Aun con la aprobación legislativa de una medida que aumenta el tope de endeudamiento del gobierno, Estados Unidos podría perder su preciada calificación crediticia AAA en los próximos seis meses, debido principalmente a que el acuerdo propuesto no recorta suficiente gasto federal.

Las tres principales agencias calificadores se negaron a hacer comentarios el lunes sobre la posibilidad de futuras degradaciones. Pero las agencias, junto con economistas y analistas, han señalado que persistirán las dudas sobre la deuda de la nación.

Moody's Investors Services ha dicho que probablemente clasificará la deuda de Estados Unidos como AAA por ahora, pero con una calificación negativa para la perspectiva, una medida que indica que es posible que haya una degradación en el futuro.

Fitch Ratings ha señalado que se debe reducir el déficit hasta un "nivel más sostenible" para que Estados Unidos mantenga su calificación AAA. Y Standard & Poor's ha dicho que cualquier acuerdo para aumentar el tope de deuda debe reducir al menos cuatro billones al déficit de futuros presupuestos o la calificación probablemente sea bajada a AA.

La propuesta elaborada por Obama y líderes legislativos reduce apenas la mitad de esa cifra, lo que llevó al menos a un experto a insinuar que S&P aún podría degradar la calificación de la deuda soberana de Estados Unidos incluso el próximo mes.

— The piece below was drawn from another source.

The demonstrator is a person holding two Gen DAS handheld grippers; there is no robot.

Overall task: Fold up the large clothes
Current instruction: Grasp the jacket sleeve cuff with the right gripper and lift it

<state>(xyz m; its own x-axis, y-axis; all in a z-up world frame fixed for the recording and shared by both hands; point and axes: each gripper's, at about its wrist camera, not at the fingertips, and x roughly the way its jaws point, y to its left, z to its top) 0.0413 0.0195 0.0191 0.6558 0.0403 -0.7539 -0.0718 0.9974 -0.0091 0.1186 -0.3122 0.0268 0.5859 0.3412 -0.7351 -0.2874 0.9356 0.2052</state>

"Los detalles (del acuerdo) no se ven atractivos como los titulares" de los diarios, dijo Guy LeBas, estratega en jefe de Janney Montgomery Scott.

Las agencias calificadoras probablemente no ven con buenos ojos el hecho de que la mayoría de los recortes en el plan actual no se harán sino hasta después del 2013, señaló LeBas.

"Eso significa que esperarás más para hacer los ahorros, y habrás acumulado más deuda", dijo LeBas.